Yes, this is an entirely cynical exercise. But it lays down a few teasers about how the next Tory manifesto is going to look and who May is targeting. In sum the election, whether it be this Autumn, next year, or 2022, will be fought on the grounds very similar to 2017's. May, or her successor, are going to stake out a Miliband-lite one nationist platform. The NHS focus is a risk, considering the last eight years of cuts, lengthening waiting times, rationing of treatment and downright failure but the hope is the big sum and the boosterist language surrounding it (helpfully, and uncritically amplified by the BBC as ever) will convey an impression of a caring Tory and paternalist government doing something about it. Using the language of a Brexit dividend is dishonest but not entirely stupid, politically speaking. Had Leave not managed to make the link between EU subscriptions and NHS funding during the referendum, then they wouldn't have won. What May is trying to do is short cut the hard graft of winning over new people and trying to ride this elision in the popular, Brexit-supporting imagination. It is an attempt to hold together the declining coalition of Tory voters. And by cloaking it in the divisive idiocies of Leave, it shows scant interest in appealing to younger people for whom the NHS is an issue but, as a general rule, are immune to Tory Brexit posturing.

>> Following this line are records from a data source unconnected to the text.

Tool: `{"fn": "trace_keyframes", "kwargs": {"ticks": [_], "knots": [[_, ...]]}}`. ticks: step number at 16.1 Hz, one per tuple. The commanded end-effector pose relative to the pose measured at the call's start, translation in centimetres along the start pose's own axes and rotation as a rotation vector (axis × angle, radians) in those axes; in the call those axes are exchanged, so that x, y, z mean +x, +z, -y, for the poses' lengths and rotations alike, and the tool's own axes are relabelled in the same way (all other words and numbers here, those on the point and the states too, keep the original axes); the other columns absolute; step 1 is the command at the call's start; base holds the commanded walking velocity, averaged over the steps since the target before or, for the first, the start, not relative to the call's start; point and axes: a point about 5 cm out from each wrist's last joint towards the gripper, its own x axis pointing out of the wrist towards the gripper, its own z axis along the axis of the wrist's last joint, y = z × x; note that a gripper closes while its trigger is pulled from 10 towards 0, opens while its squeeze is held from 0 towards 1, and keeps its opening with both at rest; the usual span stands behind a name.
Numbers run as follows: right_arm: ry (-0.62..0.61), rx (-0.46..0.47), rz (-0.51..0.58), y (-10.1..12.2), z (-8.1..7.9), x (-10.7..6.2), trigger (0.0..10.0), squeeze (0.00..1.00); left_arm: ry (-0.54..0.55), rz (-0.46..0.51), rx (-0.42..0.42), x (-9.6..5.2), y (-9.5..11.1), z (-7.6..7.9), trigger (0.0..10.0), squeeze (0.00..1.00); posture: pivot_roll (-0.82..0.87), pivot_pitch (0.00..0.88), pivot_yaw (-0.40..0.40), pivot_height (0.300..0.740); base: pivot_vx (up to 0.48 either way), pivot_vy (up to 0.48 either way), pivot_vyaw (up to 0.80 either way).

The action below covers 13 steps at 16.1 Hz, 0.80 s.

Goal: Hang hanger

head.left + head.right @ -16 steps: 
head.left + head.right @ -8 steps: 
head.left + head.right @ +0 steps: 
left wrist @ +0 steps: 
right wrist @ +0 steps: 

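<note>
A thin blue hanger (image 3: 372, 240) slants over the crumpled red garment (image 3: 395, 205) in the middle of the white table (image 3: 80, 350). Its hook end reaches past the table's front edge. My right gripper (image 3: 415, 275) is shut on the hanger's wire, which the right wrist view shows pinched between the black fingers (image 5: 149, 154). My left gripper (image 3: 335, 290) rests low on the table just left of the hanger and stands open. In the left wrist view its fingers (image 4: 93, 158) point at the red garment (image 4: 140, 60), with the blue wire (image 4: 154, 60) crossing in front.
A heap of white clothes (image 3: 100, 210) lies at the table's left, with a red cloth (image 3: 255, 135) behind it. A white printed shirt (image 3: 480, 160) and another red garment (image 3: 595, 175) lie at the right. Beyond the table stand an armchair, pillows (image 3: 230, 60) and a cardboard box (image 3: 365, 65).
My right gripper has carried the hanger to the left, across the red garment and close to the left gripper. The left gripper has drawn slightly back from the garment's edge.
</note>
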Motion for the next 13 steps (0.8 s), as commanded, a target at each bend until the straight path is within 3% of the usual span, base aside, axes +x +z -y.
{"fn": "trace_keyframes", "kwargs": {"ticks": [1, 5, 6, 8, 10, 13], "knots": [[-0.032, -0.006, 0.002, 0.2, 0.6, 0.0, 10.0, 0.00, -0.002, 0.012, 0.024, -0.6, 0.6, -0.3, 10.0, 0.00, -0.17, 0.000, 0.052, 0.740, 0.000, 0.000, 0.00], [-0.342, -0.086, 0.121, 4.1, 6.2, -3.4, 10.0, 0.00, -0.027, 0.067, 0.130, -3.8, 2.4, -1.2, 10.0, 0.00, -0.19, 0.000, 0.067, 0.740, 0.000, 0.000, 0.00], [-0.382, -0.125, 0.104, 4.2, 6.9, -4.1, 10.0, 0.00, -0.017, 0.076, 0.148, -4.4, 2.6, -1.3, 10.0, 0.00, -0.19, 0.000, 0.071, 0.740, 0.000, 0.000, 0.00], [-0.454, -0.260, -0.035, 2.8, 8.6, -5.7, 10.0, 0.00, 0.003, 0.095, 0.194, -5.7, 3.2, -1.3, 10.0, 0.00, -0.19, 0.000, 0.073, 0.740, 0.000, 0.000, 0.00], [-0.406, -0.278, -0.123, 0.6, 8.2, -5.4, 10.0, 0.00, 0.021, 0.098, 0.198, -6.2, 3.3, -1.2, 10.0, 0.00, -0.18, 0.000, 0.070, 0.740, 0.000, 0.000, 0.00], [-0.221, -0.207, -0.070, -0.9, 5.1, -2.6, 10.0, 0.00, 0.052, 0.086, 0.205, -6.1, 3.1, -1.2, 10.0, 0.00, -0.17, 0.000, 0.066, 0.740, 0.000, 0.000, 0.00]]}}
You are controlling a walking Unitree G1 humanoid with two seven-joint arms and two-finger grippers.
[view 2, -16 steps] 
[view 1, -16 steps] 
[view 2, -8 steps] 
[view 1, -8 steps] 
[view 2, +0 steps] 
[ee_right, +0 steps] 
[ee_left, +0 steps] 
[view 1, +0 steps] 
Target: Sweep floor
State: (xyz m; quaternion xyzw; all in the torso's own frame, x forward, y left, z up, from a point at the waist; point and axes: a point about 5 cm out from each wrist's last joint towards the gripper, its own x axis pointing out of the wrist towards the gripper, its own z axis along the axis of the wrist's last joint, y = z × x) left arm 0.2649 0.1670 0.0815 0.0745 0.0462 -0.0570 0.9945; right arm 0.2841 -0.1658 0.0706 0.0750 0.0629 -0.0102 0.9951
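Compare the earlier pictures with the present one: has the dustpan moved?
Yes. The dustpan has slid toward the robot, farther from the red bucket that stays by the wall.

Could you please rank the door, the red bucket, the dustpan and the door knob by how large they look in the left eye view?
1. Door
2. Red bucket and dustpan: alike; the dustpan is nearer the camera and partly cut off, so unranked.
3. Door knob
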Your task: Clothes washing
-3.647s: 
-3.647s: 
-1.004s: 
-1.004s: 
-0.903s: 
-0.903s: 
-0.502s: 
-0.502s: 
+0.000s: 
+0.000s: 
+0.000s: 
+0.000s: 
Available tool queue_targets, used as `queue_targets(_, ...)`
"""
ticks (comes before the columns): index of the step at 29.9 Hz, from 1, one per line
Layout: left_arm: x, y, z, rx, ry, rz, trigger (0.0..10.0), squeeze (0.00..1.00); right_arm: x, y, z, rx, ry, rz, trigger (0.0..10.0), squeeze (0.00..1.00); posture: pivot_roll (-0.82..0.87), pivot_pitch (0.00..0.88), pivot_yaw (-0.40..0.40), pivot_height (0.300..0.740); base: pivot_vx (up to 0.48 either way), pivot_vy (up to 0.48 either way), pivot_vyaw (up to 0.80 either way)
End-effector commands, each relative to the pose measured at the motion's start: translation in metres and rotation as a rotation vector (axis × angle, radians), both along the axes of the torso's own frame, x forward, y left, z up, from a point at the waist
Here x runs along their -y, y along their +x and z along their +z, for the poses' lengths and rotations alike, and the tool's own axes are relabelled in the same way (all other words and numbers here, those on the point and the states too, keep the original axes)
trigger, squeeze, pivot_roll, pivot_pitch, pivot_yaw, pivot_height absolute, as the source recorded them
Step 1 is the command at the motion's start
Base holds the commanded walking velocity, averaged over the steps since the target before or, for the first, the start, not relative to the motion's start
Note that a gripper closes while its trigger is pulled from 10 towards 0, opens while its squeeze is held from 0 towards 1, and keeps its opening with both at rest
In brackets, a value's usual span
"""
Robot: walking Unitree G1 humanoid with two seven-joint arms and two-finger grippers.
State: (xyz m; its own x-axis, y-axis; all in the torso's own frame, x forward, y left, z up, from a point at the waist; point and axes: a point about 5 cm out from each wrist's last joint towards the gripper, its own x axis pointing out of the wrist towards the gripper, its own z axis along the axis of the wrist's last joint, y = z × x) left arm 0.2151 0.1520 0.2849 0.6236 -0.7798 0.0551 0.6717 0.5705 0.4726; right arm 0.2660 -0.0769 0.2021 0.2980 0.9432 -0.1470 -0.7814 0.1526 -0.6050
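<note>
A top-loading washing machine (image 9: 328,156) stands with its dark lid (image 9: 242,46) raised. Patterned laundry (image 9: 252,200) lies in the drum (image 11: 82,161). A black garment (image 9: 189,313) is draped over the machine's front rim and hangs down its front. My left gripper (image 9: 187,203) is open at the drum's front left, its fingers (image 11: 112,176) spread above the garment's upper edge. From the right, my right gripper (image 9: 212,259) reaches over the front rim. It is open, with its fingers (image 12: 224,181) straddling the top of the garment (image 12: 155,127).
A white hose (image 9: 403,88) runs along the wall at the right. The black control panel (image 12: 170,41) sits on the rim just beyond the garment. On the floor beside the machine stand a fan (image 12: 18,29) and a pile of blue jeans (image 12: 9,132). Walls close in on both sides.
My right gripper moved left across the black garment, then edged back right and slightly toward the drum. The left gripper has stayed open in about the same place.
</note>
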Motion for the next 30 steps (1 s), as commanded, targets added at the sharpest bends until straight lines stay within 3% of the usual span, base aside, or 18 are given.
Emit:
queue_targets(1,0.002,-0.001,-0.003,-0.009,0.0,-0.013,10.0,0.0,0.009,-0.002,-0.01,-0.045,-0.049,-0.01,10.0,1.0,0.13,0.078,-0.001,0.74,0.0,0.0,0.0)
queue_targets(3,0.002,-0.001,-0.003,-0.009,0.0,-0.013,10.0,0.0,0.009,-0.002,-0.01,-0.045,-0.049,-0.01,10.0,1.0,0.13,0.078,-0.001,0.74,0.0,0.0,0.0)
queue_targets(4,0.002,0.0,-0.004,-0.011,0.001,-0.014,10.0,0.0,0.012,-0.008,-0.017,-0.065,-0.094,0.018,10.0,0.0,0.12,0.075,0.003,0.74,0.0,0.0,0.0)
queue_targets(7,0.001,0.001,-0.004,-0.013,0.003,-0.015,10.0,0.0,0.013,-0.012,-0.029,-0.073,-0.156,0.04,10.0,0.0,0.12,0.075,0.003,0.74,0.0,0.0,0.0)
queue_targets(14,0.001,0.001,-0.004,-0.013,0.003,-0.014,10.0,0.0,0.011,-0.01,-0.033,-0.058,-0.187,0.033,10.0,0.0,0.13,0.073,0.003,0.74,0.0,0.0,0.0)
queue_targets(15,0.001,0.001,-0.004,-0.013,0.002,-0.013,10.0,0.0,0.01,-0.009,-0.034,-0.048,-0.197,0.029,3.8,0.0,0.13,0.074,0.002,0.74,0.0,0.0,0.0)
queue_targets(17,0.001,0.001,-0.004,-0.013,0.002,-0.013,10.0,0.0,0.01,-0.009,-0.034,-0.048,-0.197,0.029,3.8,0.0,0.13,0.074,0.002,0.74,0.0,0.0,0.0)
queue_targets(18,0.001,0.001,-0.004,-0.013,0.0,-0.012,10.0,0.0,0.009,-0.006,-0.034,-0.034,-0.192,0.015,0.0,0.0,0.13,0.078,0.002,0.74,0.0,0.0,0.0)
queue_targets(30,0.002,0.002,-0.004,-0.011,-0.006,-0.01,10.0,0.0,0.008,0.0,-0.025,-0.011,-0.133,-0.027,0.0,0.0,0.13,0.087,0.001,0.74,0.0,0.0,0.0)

This isn't to say there aren't problems with the NHS and it doesn't need a significant cash injection. The Tories like to talk about how people are living longer and increasingly it has to be equipped to deal with the diseases and ailments of old age. While true, an entirely unnecessary diversion of resources are soaked up by the administration of the markets in health care. Competition between providers are less the enemies of bureaucrats and more their best friends. And there is the small matter of private providers taking money directly out of the service to fill their piggy banks, tax compliant or not. More money is always welcome, but the inefficiencies built into the system are a Tory innovation, and it's these that are driving down quality and restricting provision. Ultimately, it doesn't matter how much cash is thrown at the NHS. Unless it is reorganised and market mechanisms are removed as the central means of delivering health care, the crisis will not end and bit by bit, more and more of the NHS will slide into private hands. Don't be fooled, more NHS money does not mean the Tories have abandoned their programme of privatisation-by-stealth.


That's an article The NHS and the Brexit "Dividend"

Fine for article The NHS and the Brexit "Dividend" This time, hopefully can benefit for you all. Well, see you in other article postings.